Idalmis García: Acting is Knowing How to Listen

Actress Idalmis García has been living and working for three years between New York and Havana. “I haven’t left, I just moved away a little and I always return,” she said to OnCuba. From Cuba she has the joy, character and extroversion. The notes of our musical heritage make her days enjoyable, perhaps a bit cold in the Big Apple.

“I like acting. I studied History of Art and at the same time attended workshops, and I became a professional actress,” she affirms, very sure of herself. In Cuba she worked in teleplays and TV series; she also worked with the Buendía group and children’s theater groups. In films, we were able to see her in Páginas del diario de Mauricio, Larga distancia, Los dioses rotos and Conducta, the latter directed by Ernesto Daranas, with whom she will soon return to the set.

But that is not what brought her back to the island. Together with British filmmaker Stephen Bayly she gave an acting workshop in the San Antonio de los Baños Film and Television School (EICTV). “I have been working for several years with Stephen, I was his student. He gives courses in Cuba on the Meisner Technique, a method by U.S. acting teacher Sanford Meisner. This time I participated as an assistant professor.”

Photo by Alain L. Gutiérrez Almeida
Photo by Alain L. Gutiérrez Almeida

Acting, more than her great passion, is her life. She considers that “acting is living and a great apprenticeship…. If you want to work in movies you have to be in Los Angeles, but if you’re interested in theater you have to live in New York.” The charismatic actress is of the opinion that “for the time being I am in the right place. With the constant challenges of a Cuban in a city full of immigrants, where everyone is pursuing their dreams, acting in English is one of the most complicated things because it demands greater concentration. I got to New York without planning it, almost by chance, and I plan to stay. I worked with a Colombian film director in a workshop and he went to study there. He was presenting his graduation work and he invited me to work with him, and that’s how I started off. Before establishing myself in my profession I worked in other things, because it is a very expensive city and full of challenges. I am currently working in Repertorio español, one of the oldest Hispanic companies of the United States, founded by a Cuban (Gilberto Zaldivar), through which many Latin American and Cuban actors and actresses have passed, like Ania Bu, Zulema Clares and Francisco Gattorno. In Repertorio español I’ve done Aire frío, Loco por fuerza, and Yerba mala nunca muere.

What do people in New York think of Cuban actors and actresses?

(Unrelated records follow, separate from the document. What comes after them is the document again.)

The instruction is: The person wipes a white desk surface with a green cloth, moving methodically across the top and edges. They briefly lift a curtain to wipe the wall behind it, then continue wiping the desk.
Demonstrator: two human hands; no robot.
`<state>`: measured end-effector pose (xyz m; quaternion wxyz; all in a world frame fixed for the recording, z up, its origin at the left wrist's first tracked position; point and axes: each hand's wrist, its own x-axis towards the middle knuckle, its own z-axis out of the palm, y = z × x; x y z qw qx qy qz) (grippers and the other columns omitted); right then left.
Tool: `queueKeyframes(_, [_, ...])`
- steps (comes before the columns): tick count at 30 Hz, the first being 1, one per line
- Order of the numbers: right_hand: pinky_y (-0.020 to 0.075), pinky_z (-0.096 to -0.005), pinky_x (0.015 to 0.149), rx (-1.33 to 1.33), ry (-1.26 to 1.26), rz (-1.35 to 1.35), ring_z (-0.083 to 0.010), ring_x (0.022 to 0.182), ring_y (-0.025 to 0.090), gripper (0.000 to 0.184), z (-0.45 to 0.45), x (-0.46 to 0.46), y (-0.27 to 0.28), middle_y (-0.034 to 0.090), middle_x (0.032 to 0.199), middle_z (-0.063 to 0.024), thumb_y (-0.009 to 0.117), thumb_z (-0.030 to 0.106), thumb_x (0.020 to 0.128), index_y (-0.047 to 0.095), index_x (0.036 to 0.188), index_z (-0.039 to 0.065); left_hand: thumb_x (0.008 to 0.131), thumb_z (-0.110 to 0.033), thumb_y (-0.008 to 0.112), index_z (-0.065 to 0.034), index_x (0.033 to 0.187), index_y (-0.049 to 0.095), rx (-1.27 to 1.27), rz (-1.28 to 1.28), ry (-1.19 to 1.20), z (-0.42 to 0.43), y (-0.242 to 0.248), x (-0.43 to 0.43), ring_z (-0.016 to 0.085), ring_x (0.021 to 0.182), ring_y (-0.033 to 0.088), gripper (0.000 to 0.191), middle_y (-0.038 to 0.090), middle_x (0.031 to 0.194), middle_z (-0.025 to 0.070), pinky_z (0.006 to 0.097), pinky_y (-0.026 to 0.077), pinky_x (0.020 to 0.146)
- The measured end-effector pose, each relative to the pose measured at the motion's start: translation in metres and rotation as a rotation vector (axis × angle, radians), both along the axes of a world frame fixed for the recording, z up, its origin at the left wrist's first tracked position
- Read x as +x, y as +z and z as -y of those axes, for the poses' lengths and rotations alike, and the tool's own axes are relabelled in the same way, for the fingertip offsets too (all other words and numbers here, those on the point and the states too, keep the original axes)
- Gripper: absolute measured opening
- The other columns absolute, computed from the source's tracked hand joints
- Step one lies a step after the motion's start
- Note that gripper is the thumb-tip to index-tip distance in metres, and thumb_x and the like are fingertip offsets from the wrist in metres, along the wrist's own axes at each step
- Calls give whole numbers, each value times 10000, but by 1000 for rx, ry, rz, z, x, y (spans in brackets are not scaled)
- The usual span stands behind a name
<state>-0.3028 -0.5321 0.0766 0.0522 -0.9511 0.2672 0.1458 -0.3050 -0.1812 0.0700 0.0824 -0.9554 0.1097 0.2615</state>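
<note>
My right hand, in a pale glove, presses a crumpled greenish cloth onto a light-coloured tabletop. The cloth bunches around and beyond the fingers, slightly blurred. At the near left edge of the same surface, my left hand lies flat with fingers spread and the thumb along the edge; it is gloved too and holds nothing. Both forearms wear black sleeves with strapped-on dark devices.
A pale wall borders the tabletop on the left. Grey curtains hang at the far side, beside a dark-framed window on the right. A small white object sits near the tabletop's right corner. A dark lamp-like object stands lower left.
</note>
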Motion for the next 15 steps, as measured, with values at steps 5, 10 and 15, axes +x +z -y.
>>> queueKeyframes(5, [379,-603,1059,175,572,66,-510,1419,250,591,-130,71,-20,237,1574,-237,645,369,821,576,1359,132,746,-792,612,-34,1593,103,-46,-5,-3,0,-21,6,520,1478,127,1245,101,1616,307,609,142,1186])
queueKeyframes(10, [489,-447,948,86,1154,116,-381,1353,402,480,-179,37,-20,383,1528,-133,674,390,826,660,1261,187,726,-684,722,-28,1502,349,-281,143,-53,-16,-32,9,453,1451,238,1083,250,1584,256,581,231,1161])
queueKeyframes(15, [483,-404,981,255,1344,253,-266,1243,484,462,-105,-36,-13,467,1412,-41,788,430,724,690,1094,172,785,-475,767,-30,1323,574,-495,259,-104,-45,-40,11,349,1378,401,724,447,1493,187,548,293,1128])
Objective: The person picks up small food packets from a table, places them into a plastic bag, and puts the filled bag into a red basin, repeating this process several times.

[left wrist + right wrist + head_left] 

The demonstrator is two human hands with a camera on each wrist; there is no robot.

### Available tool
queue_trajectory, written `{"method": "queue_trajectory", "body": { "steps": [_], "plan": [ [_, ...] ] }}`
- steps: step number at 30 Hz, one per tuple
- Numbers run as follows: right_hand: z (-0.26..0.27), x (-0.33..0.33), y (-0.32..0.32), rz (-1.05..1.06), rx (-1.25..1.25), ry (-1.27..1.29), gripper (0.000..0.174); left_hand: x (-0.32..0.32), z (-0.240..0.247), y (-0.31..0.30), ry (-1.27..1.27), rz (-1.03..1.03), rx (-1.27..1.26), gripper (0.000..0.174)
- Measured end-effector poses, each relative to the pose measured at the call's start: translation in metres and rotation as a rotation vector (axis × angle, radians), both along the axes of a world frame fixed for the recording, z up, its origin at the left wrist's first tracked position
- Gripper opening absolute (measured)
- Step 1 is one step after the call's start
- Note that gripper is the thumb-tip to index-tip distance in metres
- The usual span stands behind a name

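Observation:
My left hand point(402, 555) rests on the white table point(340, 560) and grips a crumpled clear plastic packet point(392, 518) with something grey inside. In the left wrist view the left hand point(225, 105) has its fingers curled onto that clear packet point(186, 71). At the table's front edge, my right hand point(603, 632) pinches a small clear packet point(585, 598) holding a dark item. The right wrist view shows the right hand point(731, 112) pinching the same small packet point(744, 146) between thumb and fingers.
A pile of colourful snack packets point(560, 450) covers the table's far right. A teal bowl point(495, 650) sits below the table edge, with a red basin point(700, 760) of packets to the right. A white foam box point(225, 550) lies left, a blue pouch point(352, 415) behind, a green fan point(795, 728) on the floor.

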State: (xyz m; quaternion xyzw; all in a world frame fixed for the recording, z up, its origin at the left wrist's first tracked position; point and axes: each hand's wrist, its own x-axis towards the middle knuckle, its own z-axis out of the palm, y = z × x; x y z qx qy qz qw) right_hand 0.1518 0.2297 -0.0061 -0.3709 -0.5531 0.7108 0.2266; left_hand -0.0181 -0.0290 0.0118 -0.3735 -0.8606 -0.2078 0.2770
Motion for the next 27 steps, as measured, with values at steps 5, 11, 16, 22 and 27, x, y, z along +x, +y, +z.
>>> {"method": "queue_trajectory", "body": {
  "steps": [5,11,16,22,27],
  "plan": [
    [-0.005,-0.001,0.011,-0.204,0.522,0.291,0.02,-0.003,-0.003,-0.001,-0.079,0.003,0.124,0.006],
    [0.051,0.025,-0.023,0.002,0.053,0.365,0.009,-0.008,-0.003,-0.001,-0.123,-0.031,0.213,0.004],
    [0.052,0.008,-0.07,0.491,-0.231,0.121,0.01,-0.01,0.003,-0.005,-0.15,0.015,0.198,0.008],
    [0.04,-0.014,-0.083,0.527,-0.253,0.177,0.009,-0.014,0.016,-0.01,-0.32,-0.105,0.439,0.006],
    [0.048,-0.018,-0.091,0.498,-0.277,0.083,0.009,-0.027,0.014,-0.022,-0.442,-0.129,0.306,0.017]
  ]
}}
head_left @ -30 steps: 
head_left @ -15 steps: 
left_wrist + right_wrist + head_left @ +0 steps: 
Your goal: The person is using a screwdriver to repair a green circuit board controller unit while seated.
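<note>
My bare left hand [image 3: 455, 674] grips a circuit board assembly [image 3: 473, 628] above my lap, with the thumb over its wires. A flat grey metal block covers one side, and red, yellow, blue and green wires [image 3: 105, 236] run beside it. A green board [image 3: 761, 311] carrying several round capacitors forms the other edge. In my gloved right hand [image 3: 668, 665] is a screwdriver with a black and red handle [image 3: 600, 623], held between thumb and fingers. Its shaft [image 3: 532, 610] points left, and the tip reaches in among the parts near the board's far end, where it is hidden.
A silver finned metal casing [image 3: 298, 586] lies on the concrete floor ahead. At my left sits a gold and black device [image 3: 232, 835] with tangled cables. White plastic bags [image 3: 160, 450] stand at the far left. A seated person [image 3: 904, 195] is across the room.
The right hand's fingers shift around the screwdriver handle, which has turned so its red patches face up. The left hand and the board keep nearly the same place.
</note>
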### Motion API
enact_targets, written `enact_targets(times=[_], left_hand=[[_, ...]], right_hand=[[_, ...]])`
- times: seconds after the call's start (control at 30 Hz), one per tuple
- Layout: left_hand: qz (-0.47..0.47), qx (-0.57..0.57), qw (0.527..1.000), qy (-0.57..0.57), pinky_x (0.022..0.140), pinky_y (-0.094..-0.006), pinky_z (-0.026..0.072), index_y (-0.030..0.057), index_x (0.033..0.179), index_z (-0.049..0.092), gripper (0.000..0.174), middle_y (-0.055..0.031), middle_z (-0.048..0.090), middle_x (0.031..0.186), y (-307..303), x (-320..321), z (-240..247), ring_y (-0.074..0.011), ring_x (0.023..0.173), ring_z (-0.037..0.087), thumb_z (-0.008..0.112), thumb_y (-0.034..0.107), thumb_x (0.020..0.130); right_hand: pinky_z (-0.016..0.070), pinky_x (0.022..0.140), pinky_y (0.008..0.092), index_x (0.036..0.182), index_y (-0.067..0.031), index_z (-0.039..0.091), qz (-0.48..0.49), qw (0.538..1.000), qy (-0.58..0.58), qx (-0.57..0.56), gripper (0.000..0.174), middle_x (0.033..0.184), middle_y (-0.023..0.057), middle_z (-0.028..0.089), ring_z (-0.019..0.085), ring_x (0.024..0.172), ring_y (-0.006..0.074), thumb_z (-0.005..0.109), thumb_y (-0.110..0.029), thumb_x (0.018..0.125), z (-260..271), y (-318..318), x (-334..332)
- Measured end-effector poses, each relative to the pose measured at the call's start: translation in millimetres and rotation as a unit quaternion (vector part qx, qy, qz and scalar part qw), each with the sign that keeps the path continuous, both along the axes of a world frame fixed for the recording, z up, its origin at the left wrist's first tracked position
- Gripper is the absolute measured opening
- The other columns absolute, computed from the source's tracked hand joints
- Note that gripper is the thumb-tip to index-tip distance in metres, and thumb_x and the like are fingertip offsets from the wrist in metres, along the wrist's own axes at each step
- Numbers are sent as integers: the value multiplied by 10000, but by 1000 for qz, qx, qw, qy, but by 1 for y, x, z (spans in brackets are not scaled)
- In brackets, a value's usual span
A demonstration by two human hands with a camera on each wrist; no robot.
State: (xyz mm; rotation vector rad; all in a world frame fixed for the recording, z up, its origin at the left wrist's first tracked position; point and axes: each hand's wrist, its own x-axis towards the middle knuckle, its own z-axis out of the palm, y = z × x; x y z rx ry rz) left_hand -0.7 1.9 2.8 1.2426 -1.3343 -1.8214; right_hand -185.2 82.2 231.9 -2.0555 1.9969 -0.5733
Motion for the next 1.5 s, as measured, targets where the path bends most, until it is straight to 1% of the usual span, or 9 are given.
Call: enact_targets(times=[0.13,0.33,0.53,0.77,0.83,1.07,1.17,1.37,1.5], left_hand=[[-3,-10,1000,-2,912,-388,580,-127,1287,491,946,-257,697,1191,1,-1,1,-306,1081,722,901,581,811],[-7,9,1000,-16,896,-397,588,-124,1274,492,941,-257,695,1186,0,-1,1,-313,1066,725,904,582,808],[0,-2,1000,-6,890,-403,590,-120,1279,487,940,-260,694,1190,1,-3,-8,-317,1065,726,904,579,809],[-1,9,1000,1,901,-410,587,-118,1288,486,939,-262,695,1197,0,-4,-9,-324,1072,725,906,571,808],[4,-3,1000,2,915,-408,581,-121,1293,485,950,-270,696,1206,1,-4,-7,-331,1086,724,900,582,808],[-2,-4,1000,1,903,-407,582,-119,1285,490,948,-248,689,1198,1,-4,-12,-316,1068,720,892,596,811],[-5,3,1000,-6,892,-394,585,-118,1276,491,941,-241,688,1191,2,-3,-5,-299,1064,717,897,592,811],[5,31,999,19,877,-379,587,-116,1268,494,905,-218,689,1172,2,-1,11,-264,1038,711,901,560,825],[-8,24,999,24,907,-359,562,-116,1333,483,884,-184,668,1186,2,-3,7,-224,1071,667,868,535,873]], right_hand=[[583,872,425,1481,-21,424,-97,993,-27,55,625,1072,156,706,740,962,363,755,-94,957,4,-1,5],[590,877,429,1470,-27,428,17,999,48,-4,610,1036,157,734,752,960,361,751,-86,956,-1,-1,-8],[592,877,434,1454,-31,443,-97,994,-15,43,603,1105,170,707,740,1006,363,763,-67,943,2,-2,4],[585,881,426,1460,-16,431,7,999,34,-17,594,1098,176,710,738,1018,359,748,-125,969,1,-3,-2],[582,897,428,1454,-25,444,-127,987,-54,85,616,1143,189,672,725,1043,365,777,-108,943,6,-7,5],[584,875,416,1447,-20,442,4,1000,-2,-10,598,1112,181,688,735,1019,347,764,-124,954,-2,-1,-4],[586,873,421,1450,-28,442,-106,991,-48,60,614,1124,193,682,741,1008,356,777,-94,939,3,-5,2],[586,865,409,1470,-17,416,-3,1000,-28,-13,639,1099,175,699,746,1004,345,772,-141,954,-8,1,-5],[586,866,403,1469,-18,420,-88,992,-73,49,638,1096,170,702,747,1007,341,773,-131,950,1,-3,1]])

In the United States there is a lot of interest about Cuba, our professionals are highly valued because we work hard and are devoted. Before coming I did an independent series, they were very happy with the work, because when you are professional you give the best of yourself and people appreciate that. Over there they are very avid and expectant regarding our culture. When I got here, Forbidden Cuba, a film in which I work and that speaks a bit about relations between both countries, had just been premiered. I have also done a few shorts and I have a new series in the planning stage.

In your opinion, what can’t an actor or actress lack?

Knowing how to listen when acting, that is my secret. Being connected and living under imaginary circumstances is truly indispensable when acting.

How do you prepare for you characters?

Each one of them is a trip and great fun. Building characters is seeking inside them and seeing what I can contribute to create them.